Collected material:
#####

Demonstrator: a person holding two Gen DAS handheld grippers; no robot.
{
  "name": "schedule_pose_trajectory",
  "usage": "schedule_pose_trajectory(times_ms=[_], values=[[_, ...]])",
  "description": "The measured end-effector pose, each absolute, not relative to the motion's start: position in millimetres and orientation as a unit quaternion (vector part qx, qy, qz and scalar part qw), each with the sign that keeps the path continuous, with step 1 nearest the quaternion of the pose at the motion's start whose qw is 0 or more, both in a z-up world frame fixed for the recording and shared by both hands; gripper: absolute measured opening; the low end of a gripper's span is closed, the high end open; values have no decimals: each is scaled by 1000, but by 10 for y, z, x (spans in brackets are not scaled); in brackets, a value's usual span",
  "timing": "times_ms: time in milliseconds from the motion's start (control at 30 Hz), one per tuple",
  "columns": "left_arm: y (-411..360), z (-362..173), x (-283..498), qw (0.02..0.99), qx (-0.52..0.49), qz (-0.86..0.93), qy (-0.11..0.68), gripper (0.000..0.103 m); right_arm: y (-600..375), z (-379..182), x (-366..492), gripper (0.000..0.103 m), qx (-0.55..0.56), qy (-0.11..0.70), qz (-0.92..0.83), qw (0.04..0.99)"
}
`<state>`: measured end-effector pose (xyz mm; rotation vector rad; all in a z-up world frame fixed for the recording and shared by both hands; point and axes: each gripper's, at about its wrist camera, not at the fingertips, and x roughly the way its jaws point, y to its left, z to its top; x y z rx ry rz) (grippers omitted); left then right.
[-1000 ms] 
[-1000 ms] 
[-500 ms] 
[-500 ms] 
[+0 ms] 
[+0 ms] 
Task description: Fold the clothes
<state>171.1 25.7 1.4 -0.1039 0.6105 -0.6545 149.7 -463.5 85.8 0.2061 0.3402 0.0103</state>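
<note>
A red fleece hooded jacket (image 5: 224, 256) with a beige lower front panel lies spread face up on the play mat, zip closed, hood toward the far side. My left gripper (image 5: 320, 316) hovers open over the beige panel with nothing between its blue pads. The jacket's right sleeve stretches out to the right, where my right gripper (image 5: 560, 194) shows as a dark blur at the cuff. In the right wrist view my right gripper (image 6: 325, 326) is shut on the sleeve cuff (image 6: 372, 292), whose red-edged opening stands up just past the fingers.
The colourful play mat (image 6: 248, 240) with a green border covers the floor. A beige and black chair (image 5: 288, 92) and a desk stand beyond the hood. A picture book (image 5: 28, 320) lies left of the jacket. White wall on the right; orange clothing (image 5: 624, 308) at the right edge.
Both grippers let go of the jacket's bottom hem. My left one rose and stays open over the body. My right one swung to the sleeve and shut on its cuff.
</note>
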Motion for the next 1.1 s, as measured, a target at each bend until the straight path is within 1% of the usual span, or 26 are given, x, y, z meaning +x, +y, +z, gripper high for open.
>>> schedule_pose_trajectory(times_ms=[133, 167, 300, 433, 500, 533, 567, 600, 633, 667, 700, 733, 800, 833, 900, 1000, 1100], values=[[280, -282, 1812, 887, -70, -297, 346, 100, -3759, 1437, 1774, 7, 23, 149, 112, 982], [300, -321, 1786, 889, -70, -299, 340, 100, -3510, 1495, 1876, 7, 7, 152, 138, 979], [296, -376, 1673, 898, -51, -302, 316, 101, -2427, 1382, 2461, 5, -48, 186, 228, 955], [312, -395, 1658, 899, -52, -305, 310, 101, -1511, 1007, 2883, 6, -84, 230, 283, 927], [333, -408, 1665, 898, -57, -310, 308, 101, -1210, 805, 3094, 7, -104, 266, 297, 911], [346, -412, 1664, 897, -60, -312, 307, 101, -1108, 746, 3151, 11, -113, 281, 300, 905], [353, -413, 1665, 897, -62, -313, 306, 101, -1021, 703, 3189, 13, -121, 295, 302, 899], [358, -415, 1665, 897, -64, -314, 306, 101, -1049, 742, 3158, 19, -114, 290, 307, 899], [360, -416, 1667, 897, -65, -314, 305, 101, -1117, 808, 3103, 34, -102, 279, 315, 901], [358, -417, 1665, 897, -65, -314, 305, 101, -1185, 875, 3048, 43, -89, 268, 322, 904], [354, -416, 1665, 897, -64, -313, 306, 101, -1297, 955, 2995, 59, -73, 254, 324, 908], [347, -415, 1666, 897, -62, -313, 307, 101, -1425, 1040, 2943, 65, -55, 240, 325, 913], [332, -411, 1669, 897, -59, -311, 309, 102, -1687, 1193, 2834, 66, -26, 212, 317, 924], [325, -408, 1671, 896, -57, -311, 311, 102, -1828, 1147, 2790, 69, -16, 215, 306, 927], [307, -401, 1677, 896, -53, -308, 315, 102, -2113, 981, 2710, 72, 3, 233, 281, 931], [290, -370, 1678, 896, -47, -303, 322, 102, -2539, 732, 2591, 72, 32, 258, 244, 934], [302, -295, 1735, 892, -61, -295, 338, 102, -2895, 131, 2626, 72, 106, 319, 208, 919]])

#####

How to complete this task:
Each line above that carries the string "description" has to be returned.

Result for this task:
  "description": "The measured end-effector pose, each absolute, not relative to the motion's start: position in millimetres and orientation as a unit quaternion (vector part qx, qy, qz and scalar part qw), each with the sign that keeps the path continuous, with step 1 nearest the quaternion of the pose at the motion's start whose qw is 0 or more, both in a z-up world frame fixed for the recording and shared by both hands; gripper: absolute measured opening; the low end of a gripper's span is closed, the high end open; values have no decimals: each is scaled by 1000, but by 10 for y, z, x (spans in brackets are not scaled); in brackets, a value's usual span",
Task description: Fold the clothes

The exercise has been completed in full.